We also have some great discussions going on about learning how to spot emotional blackmail and tools that can be useful when you experience compassion fatigue due to emotional blackmail.
Today, let’s discuss the impact and side effects of emotional blackmail
Susan Forward, author of Emotional Blackmail, discussed what is called a FOG state that someone who is experiencing emotional blackmail endures. This can look like a “fear of losing the relationship, showing obligation to it, and feeling guilty if not doing what is required and asked by the blackmailer.”
I appreciate this acronym because it can also indicate the lack of clarity and lack of stability people can feel within relationships where emotional blackmail is common.
Researchers also explain, “When an individual is scared, his/, her brain uses stress response, fight, flight, freeze to help them assess and act accordingly. When this response is triggered, the amygdala sounds the alarm, which causes the prefrontal cortex to go offline. Therefore the individual is more reactive, impulsive, and can be really bad at making decisions. Therefore, when an individual is in that state, he/she can be, ore malleable or easily manipulated.”
Other side effects of experiencing emotional blackmail:
Loneliness and a baseline of relational tension and anxiety
Feelings of failure and incompetence which can lead to lower self-esteem and struggles with confidence
Anticipatory grief that something bad is going to happen to your loved one before you attain a level of validation we seek
Indecision paralysis because you may be convinced that a wrong decision (even in the most benign circumstances) will have a greater consequence than it actually does/will
People-pleasing, and excessive self-blame for not being perfect, because you’ve learned to believe that you are solely responsible for other people’s well-being, lives, and for maintaining the peace
Chronic feelings of guilt and shame
General avoidance or repression of your own feelings because you've learned to believe they are not important (or as important as others') and that your needs are not worthy of being met.
For some, anger may become an issue as it’s never been worked through and can become volatile and extreme
If emotional manipulation was a part of your childhood/family dynamics, you may be prone to these specific relationship issues, too:
Because you have been made to believe — through historical emotional blackmail — that you have power to hurt others, you may feel full responsibility on ever relational issue, interaction, or dynamic.

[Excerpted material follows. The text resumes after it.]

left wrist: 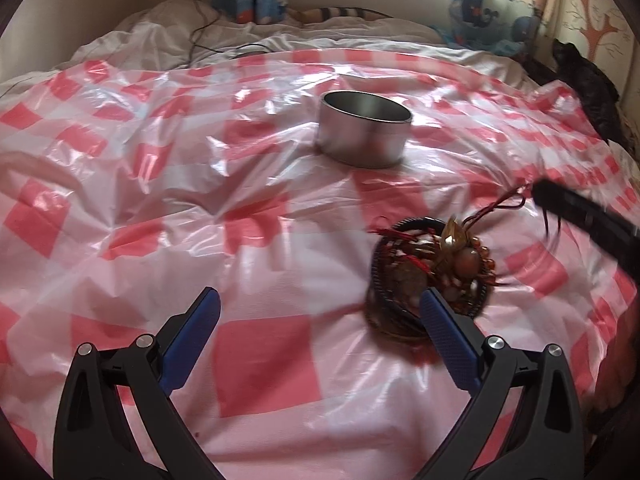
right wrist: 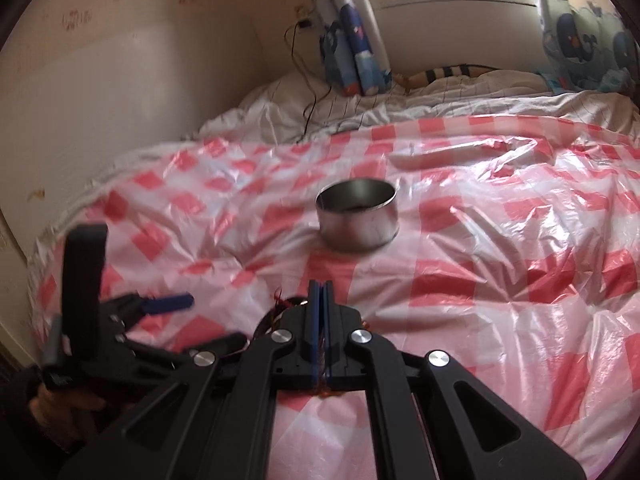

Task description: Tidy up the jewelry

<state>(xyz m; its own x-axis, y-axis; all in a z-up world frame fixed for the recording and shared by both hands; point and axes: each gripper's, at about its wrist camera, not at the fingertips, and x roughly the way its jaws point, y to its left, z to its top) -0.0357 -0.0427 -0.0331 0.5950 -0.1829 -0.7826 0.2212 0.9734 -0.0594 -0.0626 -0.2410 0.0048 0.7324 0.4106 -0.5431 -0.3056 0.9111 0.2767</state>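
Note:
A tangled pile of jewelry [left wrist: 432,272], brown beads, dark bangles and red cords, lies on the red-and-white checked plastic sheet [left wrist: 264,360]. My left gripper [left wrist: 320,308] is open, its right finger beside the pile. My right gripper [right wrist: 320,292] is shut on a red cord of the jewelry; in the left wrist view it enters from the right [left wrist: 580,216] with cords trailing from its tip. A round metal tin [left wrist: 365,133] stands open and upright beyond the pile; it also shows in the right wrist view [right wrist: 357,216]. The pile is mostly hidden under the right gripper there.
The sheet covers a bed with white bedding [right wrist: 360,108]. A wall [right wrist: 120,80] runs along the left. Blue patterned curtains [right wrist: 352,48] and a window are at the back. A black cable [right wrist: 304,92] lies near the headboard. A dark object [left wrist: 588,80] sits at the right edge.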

You struggle with conflict and asserting your needs in current relationships
Anxiety or a need for urgency in communication in order to resolve something as quick as possible. It can cause an inability to take time or space (or let another person take time/space) to process before resolving said conflict appropriately
Attaching quickly in relationships or actively seeking out and relying on external emotional validation to feel good enough. As researchers have found, controlling parenting may frustrate universal psychological needs such as autonomy, competence, and relatedness.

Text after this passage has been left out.